Nesse décimo dia, meus olhos e coração se voltam para Roma. Hoje o Papa, numa cerimônia solitária, diretamente da Basílica de São Pedro, concedeu a possibilidade de Indulgência Plenária para católicos que o acompanharam pelos meios de comunicação do mundo inteiro.
Sabemos que hoje a Itália atingiu o ápice, com quase 1000 mortos, em 24 horas, pela pandemia do novo coronavirus.

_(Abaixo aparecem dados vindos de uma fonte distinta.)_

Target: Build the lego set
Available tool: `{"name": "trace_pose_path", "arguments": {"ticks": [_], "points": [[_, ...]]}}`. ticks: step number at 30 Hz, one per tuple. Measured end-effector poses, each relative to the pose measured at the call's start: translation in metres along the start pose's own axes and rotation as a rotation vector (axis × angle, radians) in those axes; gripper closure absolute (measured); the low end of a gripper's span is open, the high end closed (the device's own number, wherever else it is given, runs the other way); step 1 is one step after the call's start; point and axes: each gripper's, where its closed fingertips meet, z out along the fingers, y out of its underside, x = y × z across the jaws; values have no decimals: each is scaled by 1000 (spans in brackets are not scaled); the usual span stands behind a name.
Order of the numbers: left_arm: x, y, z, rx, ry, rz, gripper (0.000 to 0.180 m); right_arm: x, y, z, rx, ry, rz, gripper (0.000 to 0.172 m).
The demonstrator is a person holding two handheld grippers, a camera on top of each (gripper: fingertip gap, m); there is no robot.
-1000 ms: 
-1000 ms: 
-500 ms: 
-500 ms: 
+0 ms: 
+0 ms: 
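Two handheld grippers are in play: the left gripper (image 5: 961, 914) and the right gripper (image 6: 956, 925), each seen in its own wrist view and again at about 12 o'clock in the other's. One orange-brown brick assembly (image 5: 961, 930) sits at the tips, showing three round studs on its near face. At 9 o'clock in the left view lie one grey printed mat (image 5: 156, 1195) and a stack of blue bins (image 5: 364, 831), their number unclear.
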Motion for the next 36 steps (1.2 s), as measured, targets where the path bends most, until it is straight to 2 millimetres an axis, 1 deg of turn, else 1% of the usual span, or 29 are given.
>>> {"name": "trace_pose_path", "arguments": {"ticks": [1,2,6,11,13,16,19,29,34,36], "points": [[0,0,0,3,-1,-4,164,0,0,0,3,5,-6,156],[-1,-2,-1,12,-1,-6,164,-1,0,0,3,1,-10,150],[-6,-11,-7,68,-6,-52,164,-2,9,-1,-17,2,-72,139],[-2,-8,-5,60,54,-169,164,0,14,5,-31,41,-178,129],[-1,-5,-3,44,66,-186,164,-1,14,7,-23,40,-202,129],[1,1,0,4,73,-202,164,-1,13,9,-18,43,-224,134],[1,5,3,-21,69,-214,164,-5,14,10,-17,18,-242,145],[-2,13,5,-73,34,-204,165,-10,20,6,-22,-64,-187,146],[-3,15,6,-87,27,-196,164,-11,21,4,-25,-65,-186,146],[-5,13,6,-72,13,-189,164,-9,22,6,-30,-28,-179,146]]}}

O mundo todo vem sendo assolado pela pandemia. E com ela, um misto de dor e incerteza tem tomado conta das pessoas.
O Papa, com suas sábias palavras, nos disse: "(...) estamos todos no mesmo barco e somos chamados a remar juntos. Neste mesmo barco, seja com os discípulos, seja conosco agora, está Jesus. (...) A tempestade desmascara a nossa vulnerabilidade e deixa descoberto as falsas e supérfluas seguranças com que construímos os nossos projetos, os nossos hábitos e prioridades. Mostra- nos como deixamos adormecido e abandonado aquilo que nutre, sustenta e dá força a nossa vida e a nossa comunidade. A ilusão de pensar que continuamos saudáveis num mundo doente, com a tempestade, cai o nosso ego, sempre preocupado com própria imagem e vem à tona a abençoada pertença comum que não podemos ignorar: a pertença como irmãos".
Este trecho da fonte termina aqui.